Re: [RFC 2/3] tick-sched: Keep tick on if hrtimer is due imminently
Posted by Joel Fernandes 1 week, 5 days ago
On Mon, Nov 11, 2024 at 11:55 AM Christian Loehle
<christian.loehle@arm.com> wrote:
>
> On 11/11/24 15:56, Joel Fernandes wrote:
> > On Mon, Nov 11, 2024 at 7:38 AM Christian Loehle
> > <christian.loehle@arm.com> wrote:
> >>
> >> On 11/8/24 17:48, Joel Fernandes (Google) wrote:
> >>> In highres mode, the kernel only considers timer wheel events when
> >>> considering whether to keep the tick on (via get_next_interrupt()).
> >>>
> >>> This seems odd because it consider several other reasons to keep the
> >>> tick on. Further, turning off the tick does not help because once idle
> >>> exit happens due to that imminent hrtimer interrupt, the tick hrtimer
> >>> interrupt is requeued. That means more hrtimer rbtree operations for not
> >>> much benefit.
> >>>
> >>> Ideally we should not have to do anything because the cpuidle governor
> >>> should not try to the stop the tick because it knows about this
> >>> situation, but apparently it still does try to stop the tick.
> >>
> >> Any details on this? Which governor?
> >
> > I noticed this in Qemu (virtualized hardware). Actually I need to
> > update the commit message. I think it is not because of the governor
> > but because of lack of guest cpuidle support.
>
> Ah indeed, then it makes sense.
> FYI Anna-Maria proposed something like below a year ago:
> https://lore.kernel.org/lkml/20231215130501.24542-1-anna-maria@linutronix.de/
> I have no strong opinion on it either way.

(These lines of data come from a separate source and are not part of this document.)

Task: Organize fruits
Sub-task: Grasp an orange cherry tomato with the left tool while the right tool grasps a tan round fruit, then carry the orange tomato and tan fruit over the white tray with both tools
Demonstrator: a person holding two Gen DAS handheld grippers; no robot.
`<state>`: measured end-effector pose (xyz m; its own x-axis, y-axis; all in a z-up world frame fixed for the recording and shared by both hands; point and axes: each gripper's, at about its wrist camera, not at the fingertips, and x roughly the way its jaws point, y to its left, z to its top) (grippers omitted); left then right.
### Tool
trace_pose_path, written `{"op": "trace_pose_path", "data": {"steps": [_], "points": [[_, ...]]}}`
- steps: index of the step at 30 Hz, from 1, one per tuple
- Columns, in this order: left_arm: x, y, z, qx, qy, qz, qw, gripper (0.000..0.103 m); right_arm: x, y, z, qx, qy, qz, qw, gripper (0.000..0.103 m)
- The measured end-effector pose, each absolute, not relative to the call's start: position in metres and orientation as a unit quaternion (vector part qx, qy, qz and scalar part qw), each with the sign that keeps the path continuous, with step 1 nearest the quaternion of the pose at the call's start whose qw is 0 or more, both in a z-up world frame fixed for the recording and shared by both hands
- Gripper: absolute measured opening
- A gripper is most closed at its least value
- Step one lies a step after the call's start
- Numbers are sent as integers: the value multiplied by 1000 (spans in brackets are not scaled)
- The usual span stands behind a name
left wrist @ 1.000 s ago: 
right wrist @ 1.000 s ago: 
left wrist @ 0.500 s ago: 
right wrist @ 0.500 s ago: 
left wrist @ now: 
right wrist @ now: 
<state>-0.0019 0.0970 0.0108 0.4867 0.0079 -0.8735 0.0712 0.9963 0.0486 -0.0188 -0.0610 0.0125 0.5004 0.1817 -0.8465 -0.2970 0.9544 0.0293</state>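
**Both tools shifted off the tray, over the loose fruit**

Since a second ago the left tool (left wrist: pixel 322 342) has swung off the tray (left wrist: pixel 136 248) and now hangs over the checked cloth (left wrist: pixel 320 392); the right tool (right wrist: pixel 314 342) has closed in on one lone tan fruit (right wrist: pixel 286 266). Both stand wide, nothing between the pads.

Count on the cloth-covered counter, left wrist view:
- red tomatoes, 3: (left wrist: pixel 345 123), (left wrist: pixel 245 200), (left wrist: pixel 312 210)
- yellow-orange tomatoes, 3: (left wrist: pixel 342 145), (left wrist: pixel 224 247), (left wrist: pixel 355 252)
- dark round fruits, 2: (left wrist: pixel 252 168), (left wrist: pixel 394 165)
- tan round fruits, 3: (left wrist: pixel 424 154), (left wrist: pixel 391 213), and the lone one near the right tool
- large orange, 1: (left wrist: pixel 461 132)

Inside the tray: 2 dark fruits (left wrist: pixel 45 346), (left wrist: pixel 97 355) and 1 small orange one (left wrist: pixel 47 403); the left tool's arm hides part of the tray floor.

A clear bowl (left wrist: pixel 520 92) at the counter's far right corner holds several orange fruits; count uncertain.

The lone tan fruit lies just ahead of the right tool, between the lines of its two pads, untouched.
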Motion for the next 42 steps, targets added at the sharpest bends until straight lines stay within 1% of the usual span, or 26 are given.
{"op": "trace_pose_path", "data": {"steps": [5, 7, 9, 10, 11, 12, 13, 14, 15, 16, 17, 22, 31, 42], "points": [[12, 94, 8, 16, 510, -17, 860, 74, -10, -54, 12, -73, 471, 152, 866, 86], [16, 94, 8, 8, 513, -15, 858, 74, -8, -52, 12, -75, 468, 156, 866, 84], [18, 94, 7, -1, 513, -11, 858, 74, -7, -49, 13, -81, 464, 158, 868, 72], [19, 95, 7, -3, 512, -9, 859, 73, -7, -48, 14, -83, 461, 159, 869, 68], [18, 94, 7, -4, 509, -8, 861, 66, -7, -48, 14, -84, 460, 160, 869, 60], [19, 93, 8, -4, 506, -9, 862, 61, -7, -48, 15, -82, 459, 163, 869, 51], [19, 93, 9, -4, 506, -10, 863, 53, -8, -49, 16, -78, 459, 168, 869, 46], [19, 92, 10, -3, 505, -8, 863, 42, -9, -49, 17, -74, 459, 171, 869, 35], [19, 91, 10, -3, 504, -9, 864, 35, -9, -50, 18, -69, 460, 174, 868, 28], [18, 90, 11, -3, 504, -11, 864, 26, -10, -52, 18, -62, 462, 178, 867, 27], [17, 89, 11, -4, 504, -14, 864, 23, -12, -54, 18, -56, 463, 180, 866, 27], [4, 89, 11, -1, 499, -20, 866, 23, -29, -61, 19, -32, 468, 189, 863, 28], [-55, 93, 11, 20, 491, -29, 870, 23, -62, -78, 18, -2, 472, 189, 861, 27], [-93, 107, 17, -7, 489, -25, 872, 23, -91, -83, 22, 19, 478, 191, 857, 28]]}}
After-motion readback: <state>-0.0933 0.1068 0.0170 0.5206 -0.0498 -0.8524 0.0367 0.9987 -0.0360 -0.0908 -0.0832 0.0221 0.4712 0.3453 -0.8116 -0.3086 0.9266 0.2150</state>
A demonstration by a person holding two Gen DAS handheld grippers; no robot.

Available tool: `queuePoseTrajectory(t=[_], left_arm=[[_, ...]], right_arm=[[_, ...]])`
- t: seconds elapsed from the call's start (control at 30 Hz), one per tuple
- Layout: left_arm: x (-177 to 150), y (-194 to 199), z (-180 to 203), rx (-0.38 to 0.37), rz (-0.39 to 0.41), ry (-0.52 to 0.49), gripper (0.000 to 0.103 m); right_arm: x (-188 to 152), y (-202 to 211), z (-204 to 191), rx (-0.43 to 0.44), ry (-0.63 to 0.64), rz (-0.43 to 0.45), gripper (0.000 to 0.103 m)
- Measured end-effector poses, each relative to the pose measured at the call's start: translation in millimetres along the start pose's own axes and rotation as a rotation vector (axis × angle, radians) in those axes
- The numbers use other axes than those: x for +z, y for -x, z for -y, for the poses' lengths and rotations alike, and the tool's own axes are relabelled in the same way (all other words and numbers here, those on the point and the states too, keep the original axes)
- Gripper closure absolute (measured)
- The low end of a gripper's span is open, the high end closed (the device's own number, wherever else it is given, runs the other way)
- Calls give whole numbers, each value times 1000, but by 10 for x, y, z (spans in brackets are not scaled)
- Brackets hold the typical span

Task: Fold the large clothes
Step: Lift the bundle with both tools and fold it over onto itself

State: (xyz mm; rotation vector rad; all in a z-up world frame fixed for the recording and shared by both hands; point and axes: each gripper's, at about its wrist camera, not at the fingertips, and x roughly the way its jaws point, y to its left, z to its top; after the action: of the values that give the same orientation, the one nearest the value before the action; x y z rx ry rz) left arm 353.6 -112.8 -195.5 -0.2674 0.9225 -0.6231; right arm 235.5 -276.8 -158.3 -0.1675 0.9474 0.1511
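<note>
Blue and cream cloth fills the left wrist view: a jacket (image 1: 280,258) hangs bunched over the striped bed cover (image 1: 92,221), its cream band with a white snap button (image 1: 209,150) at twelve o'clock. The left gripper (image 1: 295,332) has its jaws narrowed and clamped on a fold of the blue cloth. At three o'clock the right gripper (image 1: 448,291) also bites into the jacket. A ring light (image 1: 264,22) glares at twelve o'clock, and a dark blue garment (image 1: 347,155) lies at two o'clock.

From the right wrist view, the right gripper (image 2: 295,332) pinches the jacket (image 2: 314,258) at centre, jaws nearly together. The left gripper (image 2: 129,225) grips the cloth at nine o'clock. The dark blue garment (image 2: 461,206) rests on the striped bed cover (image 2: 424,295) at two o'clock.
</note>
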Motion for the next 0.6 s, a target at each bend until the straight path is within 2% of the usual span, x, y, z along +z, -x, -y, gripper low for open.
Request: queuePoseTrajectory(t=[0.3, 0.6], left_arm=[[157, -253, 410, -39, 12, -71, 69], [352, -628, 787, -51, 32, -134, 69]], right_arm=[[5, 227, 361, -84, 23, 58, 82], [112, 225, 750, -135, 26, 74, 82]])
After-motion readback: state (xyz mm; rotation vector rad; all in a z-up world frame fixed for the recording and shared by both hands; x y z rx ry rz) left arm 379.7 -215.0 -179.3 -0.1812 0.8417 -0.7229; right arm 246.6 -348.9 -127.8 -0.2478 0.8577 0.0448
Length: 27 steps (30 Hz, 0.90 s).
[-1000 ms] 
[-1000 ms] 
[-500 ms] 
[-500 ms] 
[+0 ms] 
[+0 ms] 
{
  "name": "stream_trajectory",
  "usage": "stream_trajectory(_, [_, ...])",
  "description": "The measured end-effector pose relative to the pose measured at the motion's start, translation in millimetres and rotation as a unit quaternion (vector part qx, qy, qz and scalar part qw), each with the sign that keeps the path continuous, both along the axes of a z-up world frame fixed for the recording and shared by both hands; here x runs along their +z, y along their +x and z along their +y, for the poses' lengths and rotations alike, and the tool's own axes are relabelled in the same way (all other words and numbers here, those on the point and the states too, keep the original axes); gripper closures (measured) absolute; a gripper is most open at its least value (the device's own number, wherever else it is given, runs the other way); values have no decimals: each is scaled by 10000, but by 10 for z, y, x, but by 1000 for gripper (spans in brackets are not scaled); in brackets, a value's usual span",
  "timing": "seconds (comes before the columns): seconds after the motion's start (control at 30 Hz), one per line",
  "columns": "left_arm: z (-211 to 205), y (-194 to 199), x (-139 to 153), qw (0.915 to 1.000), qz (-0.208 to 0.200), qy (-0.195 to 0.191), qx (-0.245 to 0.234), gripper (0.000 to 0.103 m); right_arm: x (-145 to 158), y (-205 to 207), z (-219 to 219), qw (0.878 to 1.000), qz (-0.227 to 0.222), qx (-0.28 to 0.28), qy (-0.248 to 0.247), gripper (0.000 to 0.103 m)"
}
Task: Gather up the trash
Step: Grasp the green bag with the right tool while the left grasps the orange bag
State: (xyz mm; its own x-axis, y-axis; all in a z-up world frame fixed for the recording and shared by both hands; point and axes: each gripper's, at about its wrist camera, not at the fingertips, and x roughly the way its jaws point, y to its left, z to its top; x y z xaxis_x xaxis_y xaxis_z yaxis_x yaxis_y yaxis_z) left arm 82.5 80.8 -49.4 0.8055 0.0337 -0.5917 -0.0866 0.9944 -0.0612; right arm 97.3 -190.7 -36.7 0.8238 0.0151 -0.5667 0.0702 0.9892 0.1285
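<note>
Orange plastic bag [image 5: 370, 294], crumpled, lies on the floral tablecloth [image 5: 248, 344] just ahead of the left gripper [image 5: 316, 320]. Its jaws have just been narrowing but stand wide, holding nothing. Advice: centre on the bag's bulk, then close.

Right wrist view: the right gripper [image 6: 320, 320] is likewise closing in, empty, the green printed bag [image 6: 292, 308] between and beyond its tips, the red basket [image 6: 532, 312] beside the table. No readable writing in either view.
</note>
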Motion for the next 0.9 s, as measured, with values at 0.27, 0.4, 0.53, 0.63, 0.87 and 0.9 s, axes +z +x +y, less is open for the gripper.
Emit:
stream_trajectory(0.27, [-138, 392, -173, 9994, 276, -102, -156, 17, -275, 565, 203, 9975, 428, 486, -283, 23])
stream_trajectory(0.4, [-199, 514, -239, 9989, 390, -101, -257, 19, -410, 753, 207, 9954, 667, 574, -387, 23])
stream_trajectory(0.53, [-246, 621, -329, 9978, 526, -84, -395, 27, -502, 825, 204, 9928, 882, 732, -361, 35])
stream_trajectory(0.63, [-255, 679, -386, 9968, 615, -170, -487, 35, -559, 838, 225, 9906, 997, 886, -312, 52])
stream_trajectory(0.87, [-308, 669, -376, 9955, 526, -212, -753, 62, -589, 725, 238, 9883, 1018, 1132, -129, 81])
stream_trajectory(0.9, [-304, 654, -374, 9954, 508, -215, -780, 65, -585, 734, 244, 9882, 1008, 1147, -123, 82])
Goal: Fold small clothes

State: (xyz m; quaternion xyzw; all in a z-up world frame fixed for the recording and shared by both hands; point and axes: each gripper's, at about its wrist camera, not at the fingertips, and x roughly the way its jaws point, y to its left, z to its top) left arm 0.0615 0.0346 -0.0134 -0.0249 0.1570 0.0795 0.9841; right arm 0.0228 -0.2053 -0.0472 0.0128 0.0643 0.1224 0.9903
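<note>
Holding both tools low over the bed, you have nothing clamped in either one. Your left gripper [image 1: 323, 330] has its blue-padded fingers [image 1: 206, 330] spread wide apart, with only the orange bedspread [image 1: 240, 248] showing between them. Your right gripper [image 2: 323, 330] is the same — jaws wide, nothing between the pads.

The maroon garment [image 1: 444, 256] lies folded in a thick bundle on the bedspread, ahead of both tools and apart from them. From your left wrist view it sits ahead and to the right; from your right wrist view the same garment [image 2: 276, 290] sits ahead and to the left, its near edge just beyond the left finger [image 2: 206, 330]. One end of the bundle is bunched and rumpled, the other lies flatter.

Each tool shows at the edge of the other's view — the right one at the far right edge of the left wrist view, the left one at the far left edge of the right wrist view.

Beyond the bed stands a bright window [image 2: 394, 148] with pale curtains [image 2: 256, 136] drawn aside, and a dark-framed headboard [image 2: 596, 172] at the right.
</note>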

Thanks for the pointer, it is great to know this was discussed. One
thing I am not fully sure about that patch is, if we can just drop
tick-stoppage like that. I share Pierre's concern [1]. Maybe a better
approach is to do some rudimentary checks for imminent events when
there is no driver/device loaded and only then stop the tick. I will
try to explore such an approach and see if I can come up with
something.

thanks,

 - Joel

[1]
https://lore.kernel.org/lkml/06a2561f-557b-4eaa-8f11-75883bbbaef9@arm.com/